From a microbiological standpoint, the diluted product should be used immediately. If not used immediately, the conditions and duration of storage prior to use are the responsibility of the user and normally should not exceed 24 hours at 2–8°C, unless reconstitution has been carried out under controlled and validated aseptic conditions.

5- Incompatibilities of added medications

As with all parenteral solutions, compatibility of medications added to the Viaflo bag solution must be verified before addition.

It is the physician's responsibility to assess incompatibility of added medications with Viaflo Glucose 5% and Sodium Chloride 0.9% by checking for any change in colour and/or precipitation, formation of insoluble complexes, or appearance of crystals. The package leaflet of the medication to be added should be consulted.
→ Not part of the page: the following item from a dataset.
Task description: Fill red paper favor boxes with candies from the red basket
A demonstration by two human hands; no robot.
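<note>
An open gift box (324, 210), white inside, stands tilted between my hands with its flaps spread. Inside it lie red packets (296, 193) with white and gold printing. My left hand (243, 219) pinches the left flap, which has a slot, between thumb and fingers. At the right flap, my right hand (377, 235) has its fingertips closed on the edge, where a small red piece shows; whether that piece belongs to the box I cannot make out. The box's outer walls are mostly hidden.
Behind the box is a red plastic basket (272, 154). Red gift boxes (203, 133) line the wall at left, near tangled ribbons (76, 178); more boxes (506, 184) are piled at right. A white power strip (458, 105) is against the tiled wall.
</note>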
Before adding a medication, ensure that it is soluble and stable in water at the pH of the Viaflo Glucose 5% and Sodium Chloride 0.9% solution (pH 3.5 to 6.5).

When compatible medication is added to Viaflo Glucose 5% and Sodium Chloride 0.9%, the solution must be used immediately.

As a guide, the following medications are incompatible with Viaflo Glucose 5% and Sodium Chloride 0.9% (non-exhaustive list):

• Sodium ampicillin
• Mitomycin
• Amphotericin B
• Erythromycin lactobionate

Due to the presence of glucose, Viaflo Glucose 5% and Sodium Chloride 0.9% must not be administered through the same infusion set as whole blood, as haemolysis and agglutination may occur.

Medications known to be incompatible must not be used.